No, ningún movimiento es continuo. El taxi de Mildred se detuvo en la puerta del escenario. Alfred Williams, el ayudante de electricista, estaba allá para recibirla.
—¿Es demasiado tarde? —preguntó, jadeante.
—¡Pronto, Miss Young, pronto! —dijo Alfred Williams.
Mildred se precipitó. Corrió. Entró en el escenario en el momento en que Hazlitt iba diciendo: «Ofrecen ciento treinta y cinco mil libras. Ofrecen cien libras más…», con la voz del que trata de dormirse contando imaginarios corderos saltando por una valla.
Avanzó, la confianza pintada en su rostro, vestida sencillamente con un traje sastre gris, un renard y un sombrero, todo muy corriente. El A.P.B., seguía todavía en la pantalla ampliadora detrás de la tarima de Hazlitt. Mildred cogió el sobre e inmediatamente la gigantesca imagen desapareció de la pantalla. Hazlitt no se dio cuenta; estaba detrás de él.
—Y ofrecen ciento treinta y seis mil libras. Y ofrecen cien libras más.
Mildred avanzó hacia él y dijo, en el tono indiferente con que se dirige uno al portero de un hotel para reclamar una carta:
—Me parece que esto es mío.
—¿Señora?
—Esta carta.
—Señora, usted se equivoca; le ruego deje este sobre inmediatamente. No hay carta ninguna dentro ni es propiedad suya. Y están ofreciendo ciento treinta y siete mil libras.
Mildred levantó la carta en el aire.
—El error es suyo, señor subastador. Mire, es el mismo papel y la misma escritura que el sobre. Es mi carta, mi sobre y mi sello.

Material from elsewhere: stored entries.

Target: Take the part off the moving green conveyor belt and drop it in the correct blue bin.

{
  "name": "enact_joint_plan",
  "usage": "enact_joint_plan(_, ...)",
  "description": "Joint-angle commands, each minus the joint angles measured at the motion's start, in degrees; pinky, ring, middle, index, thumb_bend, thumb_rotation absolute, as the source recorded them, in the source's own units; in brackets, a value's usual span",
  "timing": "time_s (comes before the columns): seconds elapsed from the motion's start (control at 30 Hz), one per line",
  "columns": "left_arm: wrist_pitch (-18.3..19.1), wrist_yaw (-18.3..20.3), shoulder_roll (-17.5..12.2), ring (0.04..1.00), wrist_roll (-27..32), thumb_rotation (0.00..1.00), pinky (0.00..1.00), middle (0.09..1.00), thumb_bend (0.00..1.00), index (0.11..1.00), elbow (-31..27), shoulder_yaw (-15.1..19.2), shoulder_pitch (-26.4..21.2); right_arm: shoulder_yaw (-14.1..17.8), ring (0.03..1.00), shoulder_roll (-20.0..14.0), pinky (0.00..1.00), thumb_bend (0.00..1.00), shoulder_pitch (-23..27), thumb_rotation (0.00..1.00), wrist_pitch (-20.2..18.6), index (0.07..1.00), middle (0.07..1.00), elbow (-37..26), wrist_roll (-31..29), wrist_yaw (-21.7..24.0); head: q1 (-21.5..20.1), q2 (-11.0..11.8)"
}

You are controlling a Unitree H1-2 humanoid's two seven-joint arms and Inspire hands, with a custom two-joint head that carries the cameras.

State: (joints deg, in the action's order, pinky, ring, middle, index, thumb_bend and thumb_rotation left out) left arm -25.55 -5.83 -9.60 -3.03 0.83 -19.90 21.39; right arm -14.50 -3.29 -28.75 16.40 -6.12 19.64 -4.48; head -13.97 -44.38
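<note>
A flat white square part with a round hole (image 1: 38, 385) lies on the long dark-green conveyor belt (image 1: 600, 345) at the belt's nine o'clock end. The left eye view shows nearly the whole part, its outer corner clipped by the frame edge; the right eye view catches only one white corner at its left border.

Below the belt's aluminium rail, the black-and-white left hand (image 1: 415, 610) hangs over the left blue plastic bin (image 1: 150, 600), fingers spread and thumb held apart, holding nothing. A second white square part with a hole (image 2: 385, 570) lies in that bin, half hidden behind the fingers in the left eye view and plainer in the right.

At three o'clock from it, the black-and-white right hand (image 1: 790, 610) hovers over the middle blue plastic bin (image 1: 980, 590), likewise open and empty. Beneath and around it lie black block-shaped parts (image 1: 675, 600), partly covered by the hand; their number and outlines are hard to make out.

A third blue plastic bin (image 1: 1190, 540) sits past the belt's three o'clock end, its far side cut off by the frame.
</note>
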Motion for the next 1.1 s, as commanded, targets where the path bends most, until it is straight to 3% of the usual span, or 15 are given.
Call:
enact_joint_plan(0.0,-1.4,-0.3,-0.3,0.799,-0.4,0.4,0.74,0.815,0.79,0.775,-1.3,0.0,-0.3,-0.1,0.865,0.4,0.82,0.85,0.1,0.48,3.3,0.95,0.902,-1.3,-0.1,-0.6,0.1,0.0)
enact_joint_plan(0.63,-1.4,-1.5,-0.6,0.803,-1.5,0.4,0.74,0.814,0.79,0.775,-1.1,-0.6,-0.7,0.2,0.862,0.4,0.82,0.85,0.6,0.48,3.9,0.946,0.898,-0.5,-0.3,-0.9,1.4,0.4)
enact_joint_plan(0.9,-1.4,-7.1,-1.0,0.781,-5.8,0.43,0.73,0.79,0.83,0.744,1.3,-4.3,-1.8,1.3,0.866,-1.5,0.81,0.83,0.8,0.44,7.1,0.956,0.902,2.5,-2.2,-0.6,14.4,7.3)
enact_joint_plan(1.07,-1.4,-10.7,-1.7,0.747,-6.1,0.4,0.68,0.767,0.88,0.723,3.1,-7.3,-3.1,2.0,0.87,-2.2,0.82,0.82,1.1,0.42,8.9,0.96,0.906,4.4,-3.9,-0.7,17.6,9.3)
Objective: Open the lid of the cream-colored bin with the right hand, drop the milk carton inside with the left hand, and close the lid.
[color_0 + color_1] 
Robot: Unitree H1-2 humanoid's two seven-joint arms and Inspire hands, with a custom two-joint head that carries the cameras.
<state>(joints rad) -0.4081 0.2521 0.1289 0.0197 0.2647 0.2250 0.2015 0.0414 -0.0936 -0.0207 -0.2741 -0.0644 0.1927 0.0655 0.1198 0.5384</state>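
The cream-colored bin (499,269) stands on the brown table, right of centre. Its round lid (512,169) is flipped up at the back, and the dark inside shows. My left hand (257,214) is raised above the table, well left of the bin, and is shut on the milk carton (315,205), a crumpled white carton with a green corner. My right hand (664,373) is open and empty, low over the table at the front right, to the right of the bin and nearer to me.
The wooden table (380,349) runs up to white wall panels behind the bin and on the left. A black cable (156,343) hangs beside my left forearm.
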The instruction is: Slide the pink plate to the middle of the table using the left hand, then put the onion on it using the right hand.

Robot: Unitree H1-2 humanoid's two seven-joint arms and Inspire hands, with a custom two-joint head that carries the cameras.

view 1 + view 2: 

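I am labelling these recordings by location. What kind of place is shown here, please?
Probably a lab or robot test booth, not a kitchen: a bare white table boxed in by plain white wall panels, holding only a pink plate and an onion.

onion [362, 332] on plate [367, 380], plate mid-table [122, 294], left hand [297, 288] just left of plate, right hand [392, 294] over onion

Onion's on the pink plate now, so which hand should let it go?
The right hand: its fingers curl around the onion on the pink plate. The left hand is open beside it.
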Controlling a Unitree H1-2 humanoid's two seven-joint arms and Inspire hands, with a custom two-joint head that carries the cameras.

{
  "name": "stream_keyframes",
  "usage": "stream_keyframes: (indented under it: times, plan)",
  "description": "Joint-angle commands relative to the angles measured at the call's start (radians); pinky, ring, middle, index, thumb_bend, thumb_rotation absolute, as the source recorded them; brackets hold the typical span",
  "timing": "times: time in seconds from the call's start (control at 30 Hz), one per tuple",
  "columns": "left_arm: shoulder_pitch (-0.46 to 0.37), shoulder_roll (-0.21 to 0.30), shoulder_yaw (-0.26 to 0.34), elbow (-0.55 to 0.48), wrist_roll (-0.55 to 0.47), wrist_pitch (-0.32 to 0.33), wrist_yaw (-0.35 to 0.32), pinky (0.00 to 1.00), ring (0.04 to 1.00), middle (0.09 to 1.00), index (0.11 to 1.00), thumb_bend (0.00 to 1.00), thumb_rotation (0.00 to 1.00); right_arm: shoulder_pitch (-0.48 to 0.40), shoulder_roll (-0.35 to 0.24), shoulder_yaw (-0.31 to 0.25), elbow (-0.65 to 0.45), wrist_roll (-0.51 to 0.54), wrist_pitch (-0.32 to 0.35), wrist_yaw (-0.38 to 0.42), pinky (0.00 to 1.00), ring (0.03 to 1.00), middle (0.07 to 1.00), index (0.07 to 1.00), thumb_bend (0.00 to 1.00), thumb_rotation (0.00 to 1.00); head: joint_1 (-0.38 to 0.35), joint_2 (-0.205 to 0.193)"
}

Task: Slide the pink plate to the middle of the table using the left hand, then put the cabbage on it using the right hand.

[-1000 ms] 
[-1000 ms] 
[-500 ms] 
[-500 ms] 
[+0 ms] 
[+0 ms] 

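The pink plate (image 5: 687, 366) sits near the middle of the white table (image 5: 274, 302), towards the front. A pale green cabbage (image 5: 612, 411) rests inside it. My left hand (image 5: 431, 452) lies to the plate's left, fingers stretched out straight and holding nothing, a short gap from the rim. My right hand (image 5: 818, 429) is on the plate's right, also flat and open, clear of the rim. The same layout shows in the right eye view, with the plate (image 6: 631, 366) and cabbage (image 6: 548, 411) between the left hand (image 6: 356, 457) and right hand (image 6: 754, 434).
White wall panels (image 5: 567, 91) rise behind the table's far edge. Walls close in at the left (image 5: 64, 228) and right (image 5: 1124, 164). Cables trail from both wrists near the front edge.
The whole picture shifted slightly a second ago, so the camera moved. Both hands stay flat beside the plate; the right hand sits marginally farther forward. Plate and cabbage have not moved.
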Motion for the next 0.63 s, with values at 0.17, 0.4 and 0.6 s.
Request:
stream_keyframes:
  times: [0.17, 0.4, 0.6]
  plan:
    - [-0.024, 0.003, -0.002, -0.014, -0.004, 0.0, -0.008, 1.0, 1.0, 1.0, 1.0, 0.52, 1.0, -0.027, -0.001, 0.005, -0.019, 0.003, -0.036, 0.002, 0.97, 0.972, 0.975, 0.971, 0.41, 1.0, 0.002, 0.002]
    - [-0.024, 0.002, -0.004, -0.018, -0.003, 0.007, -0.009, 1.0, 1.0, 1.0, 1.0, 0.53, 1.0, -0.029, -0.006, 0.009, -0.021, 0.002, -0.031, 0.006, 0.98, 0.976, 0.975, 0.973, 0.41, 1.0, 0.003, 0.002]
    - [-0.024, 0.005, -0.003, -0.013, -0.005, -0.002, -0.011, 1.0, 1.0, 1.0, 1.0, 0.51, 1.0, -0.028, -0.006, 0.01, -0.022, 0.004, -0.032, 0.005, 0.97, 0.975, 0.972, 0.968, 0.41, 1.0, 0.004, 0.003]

Le tendió la carta a Hazlitt y mientras este la examinaba sin saber ya a qué atenerse, ella se alejó tranquilamente del estrado con el sobre en la mano.
En el momento en que llegaba al extremo de los bastidores Alfred Williams, obedeciendo a una señal del Emú, hizo saltar el fusible general y dejó el teatro a oscuras. En medio de la confusión de exclamaciones que llenaron la sala, sólo cuatro voces deben ser deslindadas: dos gritos de indignación y dos suaves suspiros de alivio. Los gritos de «¡Detenedla, detenedla!», brotaron respectivamente de Hazlitt y Oliver. En cuanto a los suspiros, uno de ellos puede ser atribuido a Li Feng, su imagen salvada, y el otro al Maharajá, su orgullo ileso.
Mildred salió tranquilamente del teatro al amparo de la oscuridad y bajo la guía de Alfred Williams, mientras el Emú hacía una incursión secreta a la tarima de Hazlitt, buscaba a tientas la carta sobre la mesa, se la metía en el bolsillo y regresaba a su puesto sin haber sido visto.
Alfred Williams, interrogado con posterioridad, dijo que el apagón había sido debido a un ratón que se había metido en la caja de los interruptores originando un corto circuito. La versión fue aceptada. La gente está dispuesta a admitir que un ratón pequeñito puede sumir todo un teatro en las tinieblas. Y además, tenía el cadáver del animalito que mostrar; el Emú sabía hacer bien las cosas.